### YOUR GOAL
Every line from the first in the listing below to the line containing "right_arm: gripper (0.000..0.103" is to be repeated exactly, and no line past it.

■ ■ ■

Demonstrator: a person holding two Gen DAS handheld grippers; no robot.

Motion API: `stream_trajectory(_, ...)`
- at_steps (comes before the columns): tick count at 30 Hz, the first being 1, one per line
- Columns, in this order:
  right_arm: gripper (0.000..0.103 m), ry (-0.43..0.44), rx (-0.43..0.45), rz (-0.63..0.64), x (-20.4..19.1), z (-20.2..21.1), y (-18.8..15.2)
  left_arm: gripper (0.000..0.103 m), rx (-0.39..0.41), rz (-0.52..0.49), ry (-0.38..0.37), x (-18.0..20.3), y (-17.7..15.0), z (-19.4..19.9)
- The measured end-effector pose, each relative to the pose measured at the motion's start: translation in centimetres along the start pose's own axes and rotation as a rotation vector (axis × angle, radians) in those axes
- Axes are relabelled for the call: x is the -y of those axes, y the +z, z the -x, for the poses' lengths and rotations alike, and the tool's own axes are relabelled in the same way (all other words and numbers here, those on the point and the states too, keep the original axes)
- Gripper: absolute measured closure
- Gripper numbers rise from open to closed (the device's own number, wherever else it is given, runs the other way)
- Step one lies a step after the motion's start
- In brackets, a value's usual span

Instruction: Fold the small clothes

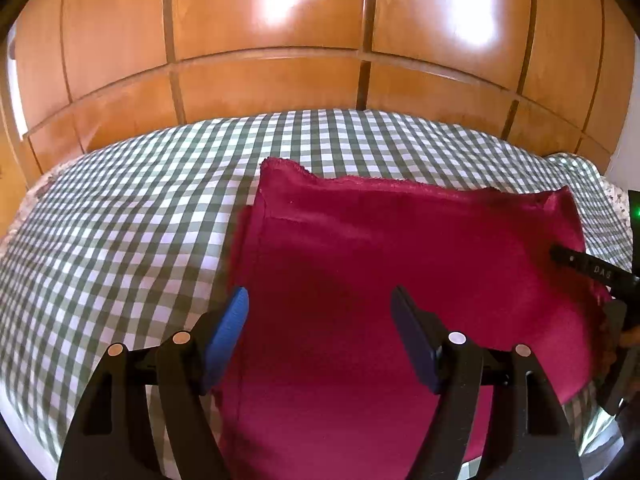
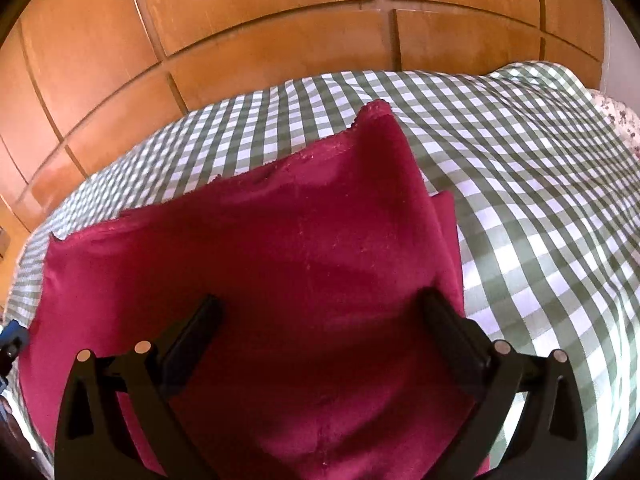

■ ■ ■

### EXPECTED ANSWER
Demonstrator: a person holding two Gen DAS handheld grippers; no robot.

Motion API: `stream_trajectory(_, ...)`
- at_steps (comes before the columns): tick count at 30 Hz, the first being 1, one per line
- Columns, in this order:
  right_arm: gripper (0.000..0.103 m), ry (-0.43..0.44), rx (-0.43..0.45), rz (-0.63..0.64), x (-20.4..19.1), z (-20.2..21.1), y (-18.8..15.2)

No more work is needed on this answer.